Pull every line with "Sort" from the material.
#### SOURCE INFORMATION
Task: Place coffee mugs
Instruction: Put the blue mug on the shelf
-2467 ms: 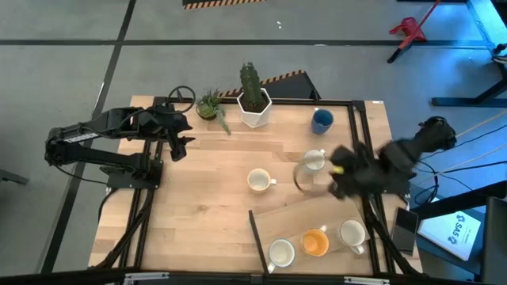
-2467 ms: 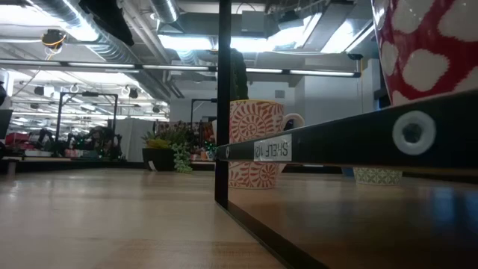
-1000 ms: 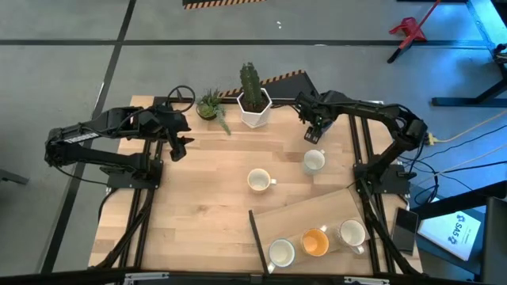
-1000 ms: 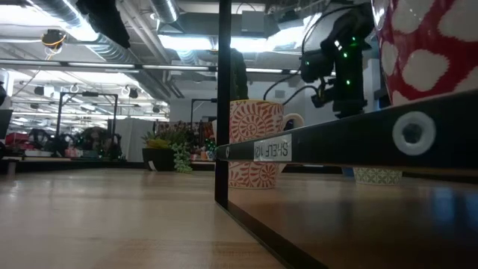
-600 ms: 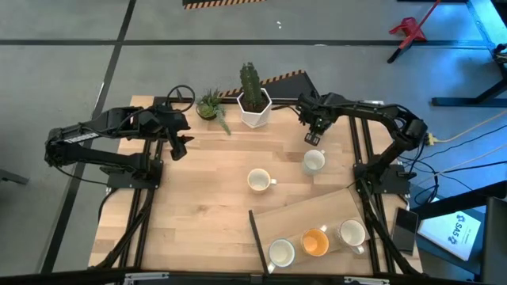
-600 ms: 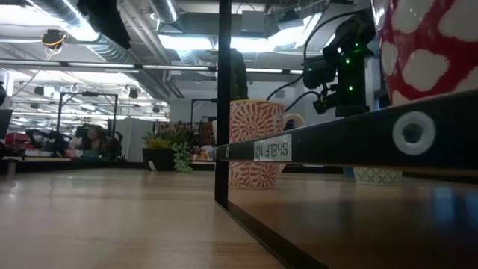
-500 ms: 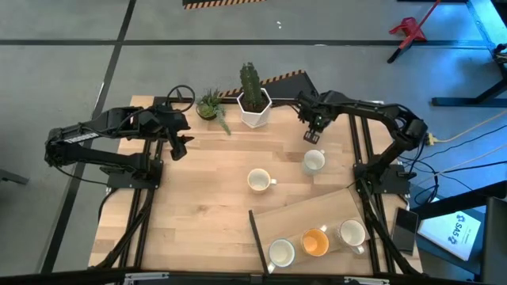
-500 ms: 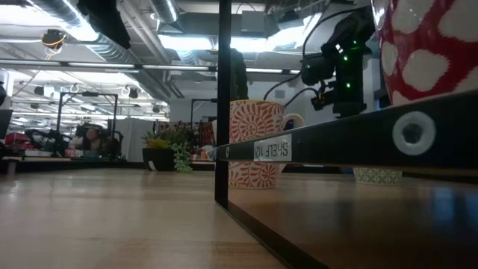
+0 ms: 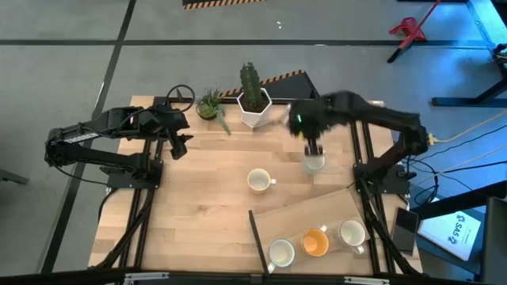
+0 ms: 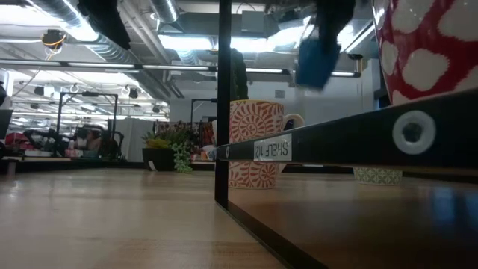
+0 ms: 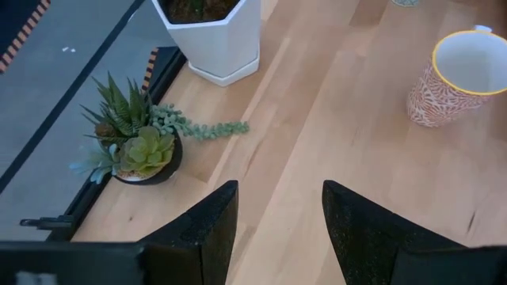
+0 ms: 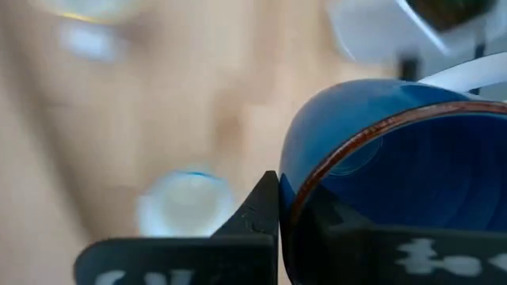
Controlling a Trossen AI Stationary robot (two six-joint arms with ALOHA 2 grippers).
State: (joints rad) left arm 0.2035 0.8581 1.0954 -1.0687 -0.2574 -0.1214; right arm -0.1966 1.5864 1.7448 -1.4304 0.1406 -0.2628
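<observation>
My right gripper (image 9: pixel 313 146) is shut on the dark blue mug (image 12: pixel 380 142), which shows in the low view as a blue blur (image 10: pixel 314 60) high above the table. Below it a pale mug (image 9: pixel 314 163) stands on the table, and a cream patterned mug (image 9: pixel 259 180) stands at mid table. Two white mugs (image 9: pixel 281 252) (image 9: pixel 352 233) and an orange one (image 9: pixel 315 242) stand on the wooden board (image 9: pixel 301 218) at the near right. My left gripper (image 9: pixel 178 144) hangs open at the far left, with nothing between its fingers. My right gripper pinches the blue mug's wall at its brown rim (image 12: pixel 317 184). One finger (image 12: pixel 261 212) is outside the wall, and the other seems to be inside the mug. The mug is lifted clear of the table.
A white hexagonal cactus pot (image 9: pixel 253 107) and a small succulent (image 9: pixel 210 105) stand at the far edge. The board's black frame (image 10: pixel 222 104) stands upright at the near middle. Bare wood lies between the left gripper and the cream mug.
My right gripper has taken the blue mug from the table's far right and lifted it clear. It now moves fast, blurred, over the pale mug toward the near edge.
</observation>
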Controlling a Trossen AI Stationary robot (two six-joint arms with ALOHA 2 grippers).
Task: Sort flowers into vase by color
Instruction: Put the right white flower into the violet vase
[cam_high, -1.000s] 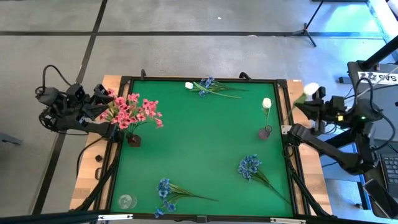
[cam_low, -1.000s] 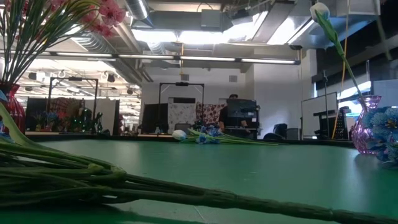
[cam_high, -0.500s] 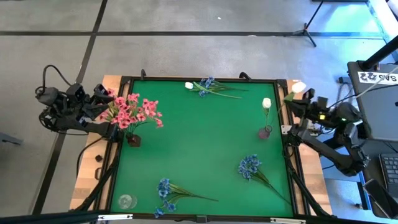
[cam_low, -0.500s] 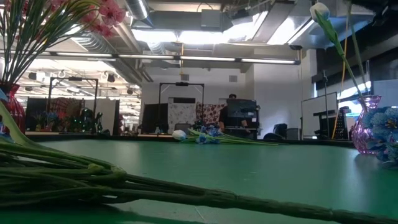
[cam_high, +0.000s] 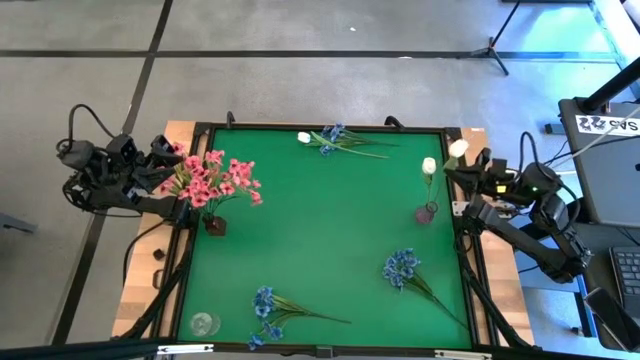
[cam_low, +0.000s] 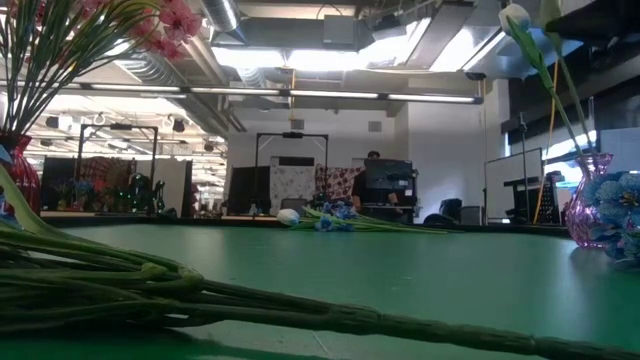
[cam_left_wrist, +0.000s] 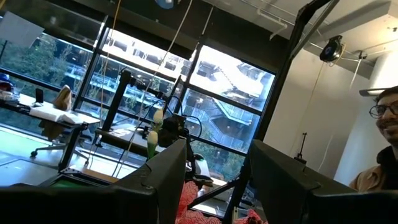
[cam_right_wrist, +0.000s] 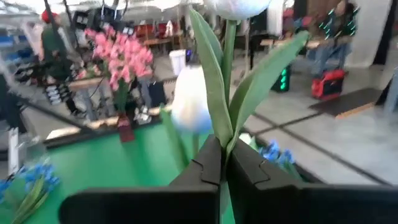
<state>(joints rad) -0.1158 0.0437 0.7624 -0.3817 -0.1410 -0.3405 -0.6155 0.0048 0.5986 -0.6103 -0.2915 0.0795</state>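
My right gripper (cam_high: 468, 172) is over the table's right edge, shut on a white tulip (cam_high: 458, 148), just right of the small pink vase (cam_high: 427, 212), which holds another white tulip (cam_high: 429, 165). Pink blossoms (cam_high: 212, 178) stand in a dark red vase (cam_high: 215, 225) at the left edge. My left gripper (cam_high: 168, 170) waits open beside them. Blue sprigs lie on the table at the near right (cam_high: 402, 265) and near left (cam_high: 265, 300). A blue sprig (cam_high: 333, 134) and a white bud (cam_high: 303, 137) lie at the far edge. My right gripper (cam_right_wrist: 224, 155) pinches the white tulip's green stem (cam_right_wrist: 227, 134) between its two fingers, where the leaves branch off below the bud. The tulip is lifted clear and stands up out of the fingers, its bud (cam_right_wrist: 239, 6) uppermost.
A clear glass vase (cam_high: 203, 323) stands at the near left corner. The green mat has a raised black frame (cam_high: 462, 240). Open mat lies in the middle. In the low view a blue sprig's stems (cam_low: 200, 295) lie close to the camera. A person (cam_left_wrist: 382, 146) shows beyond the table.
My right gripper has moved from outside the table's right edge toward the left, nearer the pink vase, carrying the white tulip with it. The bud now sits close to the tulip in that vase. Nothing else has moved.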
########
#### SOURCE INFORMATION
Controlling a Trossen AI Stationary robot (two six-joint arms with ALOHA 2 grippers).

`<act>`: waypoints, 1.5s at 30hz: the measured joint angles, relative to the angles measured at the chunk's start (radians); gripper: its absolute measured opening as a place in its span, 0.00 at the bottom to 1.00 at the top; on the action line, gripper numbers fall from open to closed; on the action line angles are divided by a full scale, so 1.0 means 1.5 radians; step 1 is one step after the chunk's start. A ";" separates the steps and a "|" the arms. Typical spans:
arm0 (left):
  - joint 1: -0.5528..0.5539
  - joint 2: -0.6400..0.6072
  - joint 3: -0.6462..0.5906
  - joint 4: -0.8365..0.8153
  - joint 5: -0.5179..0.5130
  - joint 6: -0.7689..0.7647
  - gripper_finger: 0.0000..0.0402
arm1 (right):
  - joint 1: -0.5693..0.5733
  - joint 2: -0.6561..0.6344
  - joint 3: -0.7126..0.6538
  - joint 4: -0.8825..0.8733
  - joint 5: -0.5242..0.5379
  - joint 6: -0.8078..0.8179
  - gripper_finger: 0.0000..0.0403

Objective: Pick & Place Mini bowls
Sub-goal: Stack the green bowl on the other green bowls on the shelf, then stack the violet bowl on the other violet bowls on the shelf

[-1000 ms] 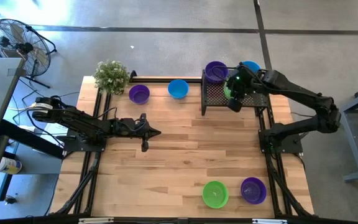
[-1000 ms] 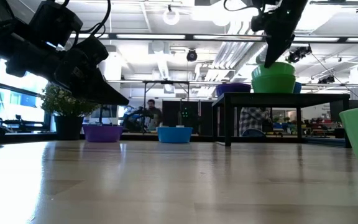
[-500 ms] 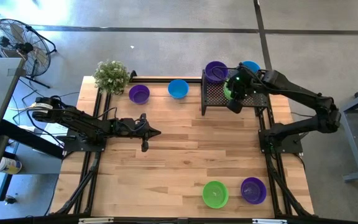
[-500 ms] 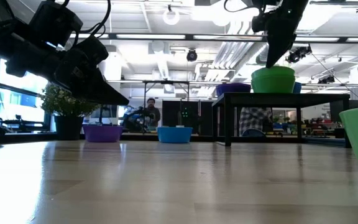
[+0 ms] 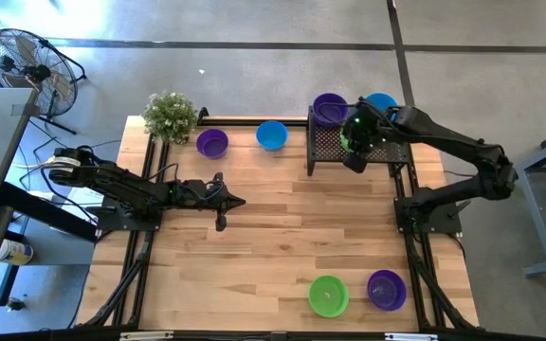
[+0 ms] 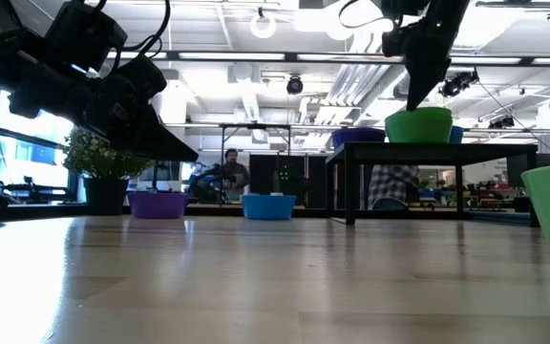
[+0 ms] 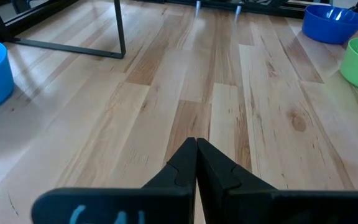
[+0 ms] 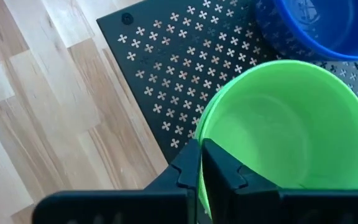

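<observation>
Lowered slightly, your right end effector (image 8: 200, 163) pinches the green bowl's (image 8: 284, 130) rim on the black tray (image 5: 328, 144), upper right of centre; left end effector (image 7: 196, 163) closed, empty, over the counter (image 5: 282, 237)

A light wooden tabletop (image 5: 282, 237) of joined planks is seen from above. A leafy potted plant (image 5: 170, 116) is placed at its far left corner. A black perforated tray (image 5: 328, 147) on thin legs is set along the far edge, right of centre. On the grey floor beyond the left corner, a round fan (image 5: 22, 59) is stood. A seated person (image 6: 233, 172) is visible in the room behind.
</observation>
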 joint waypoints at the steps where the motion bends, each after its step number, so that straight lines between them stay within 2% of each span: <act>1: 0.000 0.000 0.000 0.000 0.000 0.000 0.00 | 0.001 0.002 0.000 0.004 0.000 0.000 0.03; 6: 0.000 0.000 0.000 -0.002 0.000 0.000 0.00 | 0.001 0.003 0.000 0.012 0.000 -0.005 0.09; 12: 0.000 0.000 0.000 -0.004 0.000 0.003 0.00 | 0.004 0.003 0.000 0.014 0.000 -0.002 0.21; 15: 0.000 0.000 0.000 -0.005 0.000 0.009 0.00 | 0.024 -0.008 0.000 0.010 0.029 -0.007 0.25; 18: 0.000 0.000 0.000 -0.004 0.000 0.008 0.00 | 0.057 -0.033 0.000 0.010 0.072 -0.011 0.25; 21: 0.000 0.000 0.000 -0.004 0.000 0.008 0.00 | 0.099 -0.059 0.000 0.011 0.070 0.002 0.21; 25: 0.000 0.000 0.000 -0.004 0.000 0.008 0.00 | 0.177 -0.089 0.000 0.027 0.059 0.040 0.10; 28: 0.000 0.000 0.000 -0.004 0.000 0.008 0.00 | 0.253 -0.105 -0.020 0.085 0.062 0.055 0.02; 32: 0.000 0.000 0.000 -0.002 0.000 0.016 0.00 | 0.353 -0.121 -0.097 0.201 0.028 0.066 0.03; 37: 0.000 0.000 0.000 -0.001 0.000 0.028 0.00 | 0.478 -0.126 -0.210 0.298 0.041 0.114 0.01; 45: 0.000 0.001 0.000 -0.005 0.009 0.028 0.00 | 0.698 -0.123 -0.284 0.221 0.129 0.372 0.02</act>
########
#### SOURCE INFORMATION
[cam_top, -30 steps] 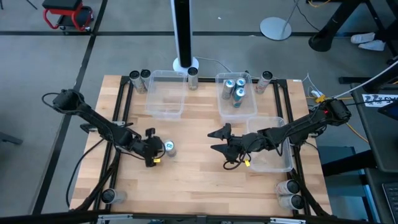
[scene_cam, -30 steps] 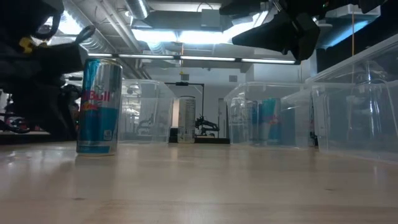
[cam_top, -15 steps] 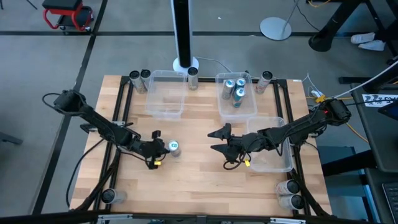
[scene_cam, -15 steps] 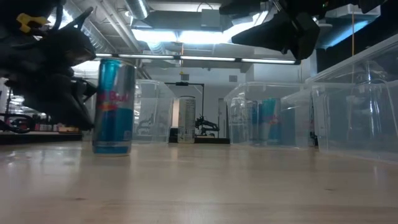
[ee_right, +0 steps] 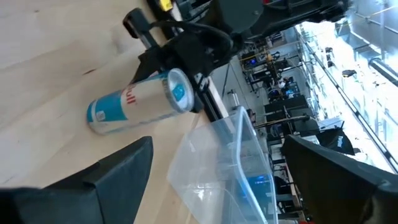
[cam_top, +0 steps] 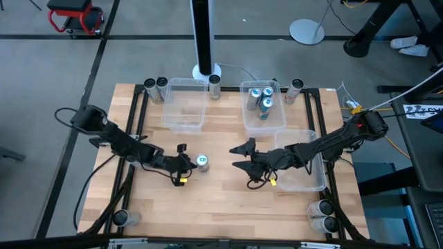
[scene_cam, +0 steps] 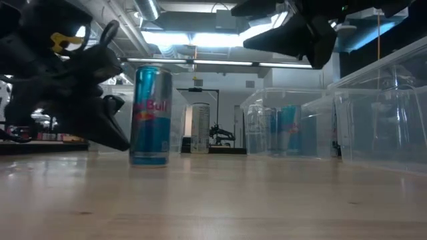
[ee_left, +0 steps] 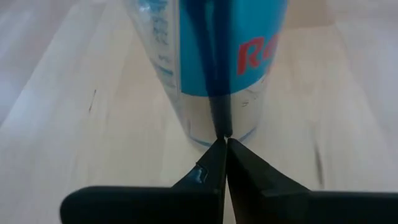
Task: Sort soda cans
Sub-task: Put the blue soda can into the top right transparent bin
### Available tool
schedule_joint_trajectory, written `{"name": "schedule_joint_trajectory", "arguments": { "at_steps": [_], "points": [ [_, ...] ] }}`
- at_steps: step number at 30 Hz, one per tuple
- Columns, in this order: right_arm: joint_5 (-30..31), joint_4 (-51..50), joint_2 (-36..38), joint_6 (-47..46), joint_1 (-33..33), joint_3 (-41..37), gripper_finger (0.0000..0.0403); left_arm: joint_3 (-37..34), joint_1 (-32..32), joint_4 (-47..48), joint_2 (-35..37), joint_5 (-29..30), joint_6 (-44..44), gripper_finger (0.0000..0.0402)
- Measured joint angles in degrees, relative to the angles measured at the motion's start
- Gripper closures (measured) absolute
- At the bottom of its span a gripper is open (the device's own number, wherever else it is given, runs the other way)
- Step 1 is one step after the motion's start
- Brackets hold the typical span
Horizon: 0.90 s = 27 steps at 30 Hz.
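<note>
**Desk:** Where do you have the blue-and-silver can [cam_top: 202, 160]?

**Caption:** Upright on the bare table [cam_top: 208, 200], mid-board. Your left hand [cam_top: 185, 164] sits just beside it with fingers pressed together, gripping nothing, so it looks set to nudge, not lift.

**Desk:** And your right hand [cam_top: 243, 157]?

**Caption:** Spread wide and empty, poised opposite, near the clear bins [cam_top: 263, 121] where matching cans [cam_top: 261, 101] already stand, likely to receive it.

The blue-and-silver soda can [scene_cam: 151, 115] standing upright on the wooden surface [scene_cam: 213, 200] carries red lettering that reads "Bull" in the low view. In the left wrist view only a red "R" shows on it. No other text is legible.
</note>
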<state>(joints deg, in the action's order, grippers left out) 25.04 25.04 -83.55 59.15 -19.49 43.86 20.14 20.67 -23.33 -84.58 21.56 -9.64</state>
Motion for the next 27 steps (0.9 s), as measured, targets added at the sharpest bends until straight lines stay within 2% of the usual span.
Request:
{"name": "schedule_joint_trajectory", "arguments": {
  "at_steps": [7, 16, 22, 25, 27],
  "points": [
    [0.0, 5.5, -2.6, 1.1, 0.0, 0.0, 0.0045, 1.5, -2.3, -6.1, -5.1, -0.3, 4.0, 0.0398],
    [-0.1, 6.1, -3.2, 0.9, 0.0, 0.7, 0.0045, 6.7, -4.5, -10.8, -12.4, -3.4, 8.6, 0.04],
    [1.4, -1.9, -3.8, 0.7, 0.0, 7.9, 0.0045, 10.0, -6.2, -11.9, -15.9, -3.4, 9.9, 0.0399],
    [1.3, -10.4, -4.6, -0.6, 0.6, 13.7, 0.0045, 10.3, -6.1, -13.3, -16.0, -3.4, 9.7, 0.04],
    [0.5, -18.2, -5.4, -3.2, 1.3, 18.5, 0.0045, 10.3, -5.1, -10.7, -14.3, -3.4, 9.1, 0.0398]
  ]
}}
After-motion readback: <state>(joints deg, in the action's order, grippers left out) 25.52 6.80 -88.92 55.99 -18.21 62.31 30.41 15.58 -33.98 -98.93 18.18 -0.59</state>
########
REPLY TO THE EXERCISE:
Task: Sort flowers into vase by color
Task: Sort soda cans

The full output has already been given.